Saturday, April 25, 2009

Jaws by Peter Benchley

Jaws was born out of a struggle between an author, an editor and a father. In 1964 Peter Benchley came across a New York Daily News article about the capture of an enormous 4,550-pound Great White shark by a fisherman at Long Island, and began writing the story that would become Jaws: initially, however, he wrote it as a comedy. Realizing half-way through that a comedy about shark attacks was never really going to work – it was, as he said in an interview, ‘a nearly perfect oxymoron’ – he switched into thriller mode. But on completion of his novel he was still minus a title. His working titles had included Great White and A Silence in the Water, but none of them seemed quite right.

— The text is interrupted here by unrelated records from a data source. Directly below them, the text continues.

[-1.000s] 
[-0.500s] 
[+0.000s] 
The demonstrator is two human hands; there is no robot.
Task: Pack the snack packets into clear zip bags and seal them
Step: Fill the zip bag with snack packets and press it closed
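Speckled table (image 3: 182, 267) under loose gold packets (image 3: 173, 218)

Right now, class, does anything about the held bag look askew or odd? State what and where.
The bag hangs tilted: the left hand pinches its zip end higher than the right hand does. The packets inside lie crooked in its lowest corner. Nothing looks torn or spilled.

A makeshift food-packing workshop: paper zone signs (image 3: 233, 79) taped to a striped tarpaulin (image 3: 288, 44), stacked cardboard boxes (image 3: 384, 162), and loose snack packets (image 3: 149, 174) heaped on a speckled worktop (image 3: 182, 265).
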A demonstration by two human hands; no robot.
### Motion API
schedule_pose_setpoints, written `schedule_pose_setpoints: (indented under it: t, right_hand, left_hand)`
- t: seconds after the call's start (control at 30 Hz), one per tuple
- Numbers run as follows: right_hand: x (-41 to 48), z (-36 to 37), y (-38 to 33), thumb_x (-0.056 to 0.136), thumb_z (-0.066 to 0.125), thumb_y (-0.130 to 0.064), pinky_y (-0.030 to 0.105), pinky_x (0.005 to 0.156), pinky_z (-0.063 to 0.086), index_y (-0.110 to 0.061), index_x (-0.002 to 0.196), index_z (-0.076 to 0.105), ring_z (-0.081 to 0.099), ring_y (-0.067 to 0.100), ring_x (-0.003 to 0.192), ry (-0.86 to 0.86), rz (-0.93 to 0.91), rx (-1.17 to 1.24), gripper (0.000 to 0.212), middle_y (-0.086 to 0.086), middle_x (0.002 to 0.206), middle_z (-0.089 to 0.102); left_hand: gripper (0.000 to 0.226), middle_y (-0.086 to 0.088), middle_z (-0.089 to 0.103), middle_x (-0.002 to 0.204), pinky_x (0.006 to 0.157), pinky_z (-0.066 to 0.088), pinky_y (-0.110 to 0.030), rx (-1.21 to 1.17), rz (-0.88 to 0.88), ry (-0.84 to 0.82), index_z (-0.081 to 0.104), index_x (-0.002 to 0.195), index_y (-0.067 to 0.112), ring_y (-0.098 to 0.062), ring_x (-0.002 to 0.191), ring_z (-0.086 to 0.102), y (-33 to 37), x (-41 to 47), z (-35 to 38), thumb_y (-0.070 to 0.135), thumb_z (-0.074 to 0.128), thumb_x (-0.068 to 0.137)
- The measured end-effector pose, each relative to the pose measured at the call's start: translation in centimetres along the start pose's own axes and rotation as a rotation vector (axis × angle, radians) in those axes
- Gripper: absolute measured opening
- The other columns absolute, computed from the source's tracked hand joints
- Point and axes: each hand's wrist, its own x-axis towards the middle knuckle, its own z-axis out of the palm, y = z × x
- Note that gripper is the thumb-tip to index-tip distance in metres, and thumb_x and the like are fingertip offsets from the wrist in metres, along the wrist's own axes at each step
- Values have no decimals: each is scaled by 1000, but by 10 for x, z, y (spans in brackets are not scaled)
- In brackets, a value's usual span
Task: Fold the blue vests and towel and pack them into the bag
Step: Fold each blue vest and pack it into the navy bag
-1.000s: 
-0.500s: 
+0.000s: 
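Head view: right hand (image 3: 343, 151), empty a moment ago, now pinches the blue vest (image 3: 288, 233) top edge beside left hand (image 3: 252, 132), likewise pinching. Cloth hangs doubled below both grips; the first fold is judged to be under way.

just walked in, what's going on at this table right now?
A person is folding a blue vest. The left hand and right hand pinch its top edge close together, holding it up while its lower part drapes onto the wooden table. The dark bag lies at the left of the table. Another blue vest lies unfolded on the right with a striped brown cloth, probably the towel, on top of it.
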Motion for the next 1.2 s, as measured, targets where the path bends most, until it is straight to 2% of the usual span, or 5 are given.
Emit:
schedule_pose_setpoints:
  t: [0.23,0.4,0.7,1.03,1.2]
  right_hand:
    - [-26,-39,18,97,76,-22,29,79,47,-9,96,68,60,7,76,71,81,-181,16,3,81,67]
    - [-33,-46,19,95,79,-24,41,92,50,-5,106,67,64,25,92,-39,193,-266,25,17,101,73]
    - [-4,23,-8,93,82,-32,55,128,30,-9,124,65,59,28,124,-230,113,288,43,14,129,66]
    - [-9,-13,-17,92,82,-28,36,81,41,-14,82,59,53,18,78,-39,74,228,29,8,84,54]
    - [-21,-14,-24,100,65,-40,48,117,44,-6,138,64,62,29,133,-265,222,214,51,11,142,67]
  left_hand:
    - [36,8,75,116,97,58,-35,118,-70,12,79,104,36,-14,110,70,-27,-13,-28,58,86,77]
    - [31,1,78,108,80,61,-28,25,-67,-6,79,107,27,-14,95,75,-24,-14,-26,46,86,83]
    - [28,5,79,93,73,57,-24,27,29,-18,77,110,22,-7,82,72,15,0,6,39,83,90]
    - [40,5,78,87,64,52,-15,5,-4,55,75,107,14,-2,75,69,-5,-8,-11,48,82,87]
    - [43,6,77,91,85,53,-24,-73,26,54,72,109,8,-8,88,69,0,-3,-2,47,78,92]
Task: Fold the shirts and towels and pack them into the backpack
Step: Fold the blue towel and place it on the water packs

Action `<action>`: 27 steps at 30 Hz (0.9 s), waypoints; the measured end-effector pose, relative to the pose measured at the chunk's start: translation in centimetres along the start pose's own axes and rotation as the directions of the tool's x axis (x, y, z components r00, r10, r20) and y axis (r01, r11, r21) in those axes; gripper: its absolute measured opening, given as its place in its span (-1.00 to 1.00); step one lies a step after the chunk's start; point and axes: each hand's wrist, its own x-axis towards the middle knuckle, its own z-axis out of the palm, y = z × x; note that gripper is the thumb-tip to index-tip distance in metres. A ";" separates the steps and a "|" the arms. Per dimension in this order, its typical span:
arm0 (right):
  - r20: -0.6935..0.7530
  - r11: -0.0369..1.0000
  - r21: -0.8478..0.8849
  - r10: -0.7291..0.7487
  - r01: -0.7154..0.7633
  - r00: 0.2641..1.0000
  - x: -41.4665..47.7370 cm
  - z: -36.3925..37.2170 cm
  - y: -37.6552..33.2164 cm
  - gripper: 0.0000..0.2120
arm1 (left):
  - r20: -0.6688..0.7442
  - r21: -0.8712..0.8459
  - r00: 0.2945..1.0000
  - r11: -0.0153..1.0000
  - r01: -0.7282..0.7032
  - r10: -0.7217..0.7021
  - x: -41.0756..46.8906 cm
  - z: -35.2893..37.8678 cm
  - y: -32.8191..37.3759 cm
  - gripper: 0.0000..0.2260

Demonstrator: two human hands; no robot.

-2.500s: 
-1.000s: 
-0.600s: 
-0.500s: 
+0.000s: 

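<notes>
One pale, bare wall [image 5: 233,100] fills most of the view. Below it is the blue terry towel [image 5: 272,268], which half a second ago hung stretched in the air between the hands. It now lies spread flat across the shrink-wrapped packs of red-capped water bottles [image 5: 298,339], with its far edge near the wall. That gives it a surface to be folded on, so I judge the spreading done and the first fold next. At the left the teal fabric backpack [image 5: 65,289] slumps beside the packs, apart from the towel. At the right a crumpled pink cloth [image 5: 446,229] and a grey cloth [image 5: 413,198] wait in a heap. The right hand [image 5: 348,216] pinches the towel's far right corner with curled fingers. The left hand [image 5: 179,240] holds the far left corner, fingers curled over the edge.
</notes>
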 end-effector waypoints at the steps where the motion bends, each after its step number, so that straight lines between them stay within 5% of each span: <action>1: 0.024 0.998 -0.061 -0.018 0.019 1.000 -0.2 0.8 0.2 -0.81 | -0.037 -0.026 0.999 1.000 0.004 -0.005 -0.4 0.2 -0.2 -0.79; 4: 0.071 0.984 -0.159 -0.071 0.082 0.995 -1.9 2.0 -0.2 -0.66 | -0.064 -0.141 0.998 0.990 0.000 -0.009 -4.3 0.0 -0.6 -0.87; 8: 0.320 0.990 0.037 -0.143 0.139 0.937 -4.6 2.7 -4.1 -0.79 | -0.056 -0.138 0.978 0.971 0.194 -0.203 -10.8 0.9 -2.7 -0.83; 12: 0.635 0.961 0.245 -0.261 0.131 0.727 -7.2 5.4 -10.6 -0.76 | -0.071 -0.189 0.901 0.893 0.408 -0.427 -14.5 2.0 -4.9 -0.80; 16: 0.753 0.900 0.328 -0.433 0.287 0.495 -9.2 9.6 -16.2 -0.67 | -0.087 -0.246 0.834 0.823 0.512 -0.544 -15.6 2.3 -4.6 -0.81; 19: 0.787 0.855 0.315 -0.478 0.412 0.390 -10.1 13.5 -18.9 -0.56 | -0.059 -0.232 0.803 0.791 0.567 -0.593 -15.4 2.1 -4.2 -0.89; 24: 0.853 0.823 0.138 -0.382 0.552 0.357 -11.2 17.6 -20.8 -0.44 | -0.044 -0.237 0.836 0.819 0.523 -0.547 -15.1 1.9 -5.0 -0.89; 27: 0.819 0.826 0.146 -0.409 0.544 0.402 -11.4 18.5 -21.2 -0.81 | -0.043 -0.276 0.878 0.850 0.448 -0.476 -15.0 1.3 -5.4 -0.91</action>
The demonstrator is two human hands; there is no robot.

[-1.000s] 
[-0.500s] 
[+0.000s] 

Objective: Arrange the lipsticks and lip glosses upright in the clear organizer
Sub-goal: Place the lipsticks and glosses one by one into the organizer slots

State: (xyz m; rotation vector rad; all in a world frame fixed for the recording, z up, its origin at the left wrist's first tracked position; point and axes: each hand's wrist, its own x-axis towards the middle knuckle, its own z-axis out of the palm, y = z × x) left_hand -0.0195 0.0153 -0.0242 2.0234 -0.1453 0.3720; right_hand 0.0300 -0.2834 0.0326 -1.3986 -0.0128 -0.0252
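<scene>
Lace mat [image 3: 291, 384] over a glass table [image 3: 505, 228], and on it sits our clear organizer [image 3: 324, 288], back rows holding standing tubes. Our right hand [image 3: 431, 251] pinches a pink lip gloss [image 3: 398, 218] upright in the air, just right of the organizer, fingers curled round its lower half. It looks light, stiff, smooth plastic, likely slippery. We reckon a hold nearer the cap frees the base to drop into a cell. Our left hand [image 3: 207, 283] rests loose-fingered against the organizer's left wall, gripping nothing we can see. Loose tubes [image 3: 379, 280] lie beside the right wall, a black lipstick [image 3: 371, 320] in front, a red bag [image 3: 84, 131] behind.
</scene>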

With publication looming, he appealed to his father, the humorist Nathaniel Benchley (himself the son of the Algonquin Round Tabler Robert Benchley), who came up with over 200 suggestions, including Wha's That Noshin' on My Laig? Unsurprisingly, the editor at Doubleday, Thomas Congdon, didn’t like any of them, and suggested The Jaws of Leviathan. Peter Benchley pointed out that Leviathan was a mammal, not a fish. Finally ‘Jaws’ turned into the only word editor and author could agree on. ‘At least it's short,’ Congdon commented. When Benchley broke the news to his father, his father asked, ‘What's it mean?’ ‘I have no idea,’ Benchley said. ‘But at least it's short.’